YG La quantité d’eau qui coule est forcément mise à mal dans un département aussi peuplé et agricole que la Loire-Atlantique. Les besoins en eau potable augmentent régulièrement ainsi que les besoins en eau pour l’irrigation des cultures et pour l’élevage. Et le dérèglement climatique n’arrange pas les choses. Mais la principale raison, selon moi, c’est le recours aux «recalibrages» pratiqués pendant des dizaines d’années.

Ces opérations ont consisté à déboiser les berges, rectifier les méandres et élargir le lit des rivières ou des ruisseaux pour lutter contre les inondations des zones agricoles et urbaines. Or, quand vous modifiez le parcours et le biotope d’une rivière, vous brisez son équilibre : vous changez la hauteur d’eau, vous favorisez l’évaporation, vous ralentissez le débit, etc.

« On a tué des rivières entières »

MB Comment ces recalibrages altèrent-ils aussi la qualité de l’eau ?

YG Un cours d’eau, c’est une suc-cession de milieux naturels tout au long de son cours : il y a des parties boisées et ombragées, des parties ensoleillées où l’eau reçoit la lumière, des parties étroites avec des eaux vives et des parties plus calmes, etc. Chacun de ces milieux est différent : ce ne sont pas les mêmes poissons, insectes et plantes qui y vivent. Et tous ces éléments ont un rôle dans la santé de la rivière.

Les plantes aquatiques, comme les nénuphars, les renoncules, ou les roseaux, sont capables de dégrader de nombreuses pollutions tout en apportant de l’oxygène : c’est l’autoépuration. Or, quand on recalibre, on décaisse au tractopelle et au passage on arrache les arbres, les plantes aquatiques, etc. On crée un milieu clair et calme là où il y avait peut-être du courant ou de l’ombre, on change la profondeur de l’eau… Donc on abîme gravement les équilibres naturels de la rivière.

En réalité, une pollution peut être acceptable si elle ne dépasse pas la capacité d’épuration du milieu qui la réceptionne ! L’autre drame de ces recalibrages : c’est leur gestion tronçon par tronçon. C’est-à-dire que chaque commune ou exploitant a agi sans se soucier de ce qui avait été déjà fait en amont ou en aval. Résultat  : on a tué des rivières entières. C’est la raison pour laquelle seule une gestion globale de l’eau, de l’amont à l’aval, est souhaitable.

 

MB Est-ce toujours ainsi que sont gérés les cours d’eau aujourd’hui ?

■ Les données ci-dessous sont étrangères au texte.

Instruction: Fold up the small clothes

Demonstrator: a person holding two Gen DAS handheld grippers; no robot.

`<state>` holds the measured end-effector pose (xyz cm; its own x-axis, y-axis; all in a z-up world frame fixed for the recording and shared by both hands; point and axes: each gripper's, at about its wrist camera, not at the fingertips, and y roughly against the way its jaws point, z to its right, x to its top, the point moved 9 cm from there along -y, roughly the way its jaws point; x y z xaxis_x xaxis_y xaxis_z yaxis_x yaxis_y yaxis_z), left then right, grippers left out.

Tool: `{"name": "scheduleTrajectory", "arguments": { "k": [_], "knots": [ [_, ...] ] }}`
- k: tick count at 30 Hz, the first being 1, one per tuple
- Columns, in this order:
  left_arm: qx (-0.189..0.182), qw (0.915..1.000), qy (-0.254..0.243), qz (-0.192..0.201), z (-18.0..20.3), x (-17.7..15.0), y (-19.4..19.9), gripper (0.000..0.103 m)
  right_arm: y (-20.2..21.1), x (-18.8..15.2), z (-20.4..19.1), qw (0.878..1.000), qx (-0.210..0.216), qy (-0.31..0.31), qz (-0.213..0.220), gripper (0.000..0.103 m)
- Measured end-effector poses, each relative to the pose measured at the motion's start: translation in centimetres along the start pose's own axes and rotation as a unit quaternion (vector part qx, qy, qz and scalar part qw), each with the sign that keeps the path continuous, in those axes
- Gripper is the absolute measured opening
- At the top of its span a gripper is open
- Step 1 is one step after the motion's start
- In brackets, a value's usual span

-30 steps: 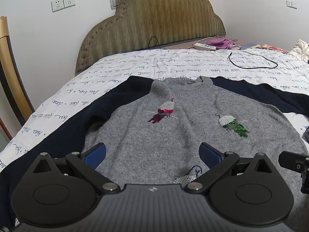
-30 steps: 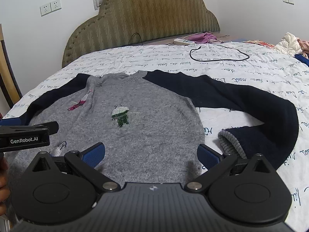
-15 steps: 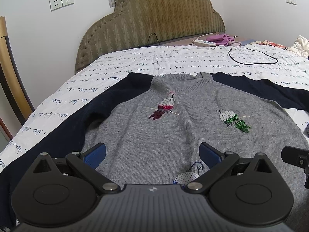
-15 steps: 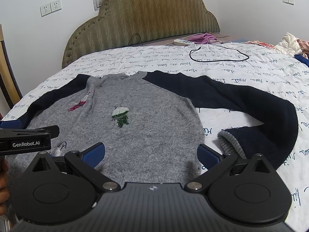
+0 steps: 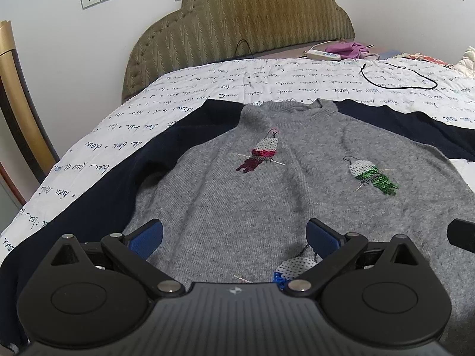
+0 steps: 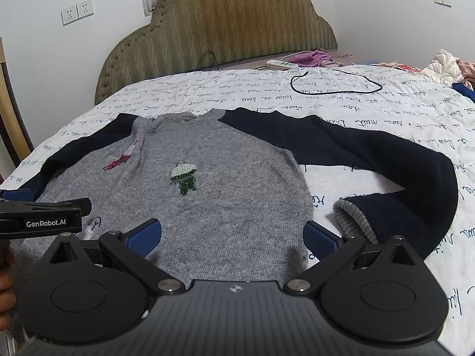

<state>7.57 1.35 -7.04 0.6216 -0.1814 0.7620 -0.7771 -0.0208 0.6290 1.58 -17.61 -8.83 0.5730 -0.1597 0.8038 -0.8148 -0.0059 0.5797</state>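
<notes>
A small grey sweater (image 5: 237, 195) (image 6: 231, 195) with dark navy sleeves and sequin birds lies front up, spread flat on the bed. Its left sleeve (image 5: 98, 195) runs down toward the near left. Its right sleeve (image 6: 394, 166) curves round, its grey cuff (image 6: 353, 216) beside the hem. My left gripper (image 5: 234, 237) hovers open over the lower front of the sweater. My right gripper (image 6: 231, 237) is open over the lower right part of the body, with nothing between its fingers. The left gripper's body (image 6: 41, 216) shows at the left edge of the right wrist view.
The bed sheet (image 6: 371, 118) is white with blue script. A black cable loop (image 6: 335, 86) lies behind the sweater. A power strip (image 6: 280, 64) and purple cloth (image 6: 311, 57) sit by the padded headboard (image 6: 219, 32). Crumpled clothes (image 6: 448, 66) lie far right. A gold chair frame (image 5: 20, 103) stands left.
The left wrist view has crept forward and tilted slightly, so the sweater sits a little lower and closer. The right wrist view is almost unchanged. Both grippers stay open.
</notes>
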Motion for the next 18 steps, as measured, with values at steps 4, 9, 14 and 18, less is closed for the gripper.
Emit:
{"name": "scheduleTrajectory", "arguments": {
  "k": [4,9,14,18],
  "knots": [
    [0.004,1.0,-0.001,-0.001,-0.16,-0.09,0.03,0.103,0.15,0.01,0.03,1.0,0.0,0.002,0.003,0.103],
    [0.003,1.0,0.0,-0.006,-0.13,-0.17,-0.21,0.103,0.29,0.0,-0.23,1.0,0.003,0.008,0.004,0.103],
    [0.004,1.0,-0.002,-0.008,0.05,-0.17,-0.5,0.103,0.37,0.02,-0.46,1.0,-0.002,0.019,0.008,0.103],
    [0.006,0.9999,-0.008,-0.007,0.39,0.04,-0.65,0.103,0.33,0.06,-0.35,1.0,-0.003,0.02,0.01,0.103]
  ]
}}
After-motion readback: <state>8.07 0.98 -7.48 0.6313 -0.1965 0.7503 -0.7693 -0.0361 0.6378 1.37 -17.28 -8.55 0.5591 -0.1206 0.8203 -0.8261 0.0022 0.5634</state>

YG Cette gestion tronçon par tronçon n’était pas bonne. Donc, suite à la loi sur l’eau de 1992, on a créé, pour chaque bassin versant [un territoire dont toutes les eaux convergent vers un même point, NDLR], une Commission locale de l’eau (CLE), réunissant les élus, les usagers et les services de l’État. Chacune définit une feuille de route pour gérer les eaux de son bassin, censée garantir leur préservation et leur partage équitable : ce sont les SAGE, les Schémas d’aménagement et de gestion des eaux.

La théorie est bonne, malheureusement, la concrétisation est laborieuse car elle repose sur une démarche volontaire des différentes parties. Et tout le monde n’a pas les mêmes motivations. J’avais espoir que grâce à ces SAGE, on lie enfin correctement les questions de quantité et de qualité aux besoins — population, agriculture, industrie, loisirs — et qu’on considère le cycle de l’eau dans son ensemble. Mais on est resté en deçà de cette ambition.

MB Grâce à cette gestion globale, quelles solutions permettraient de restaurer la qualité des cours d’eau ?

YG De façon concertée, il faudrait restaurer les rives et accepter les aléas du cycle naturel de l’eau, comme les inondations. Avant on faisait avec, on les acceptait d’autant plus facilement qu’elles avaient l’avantage de fertiliser les parcelles sur lesquelles on cultivait… Ensuite, il faut faire baisser les niveaux de polluants en distinguant les pollutions organiques — fumier, eau usées, etc. — qu’un milieu naturel en bonne santé peut digérer, des polluants qu’un milieu, même en très bonne santé, ne pourra jamais absorber : les pesticides, les particules plastiques, etc.

Contre ceux-là, il n’y a qu’une solution : engager les citoyens, l’agriculture et l’industrie dans un changement de pratiques. L’eau est un bien commun qui concerne absolument tous les acteurs de la société. Pour la préserver, ils doivent s’en préoccuper, et vite.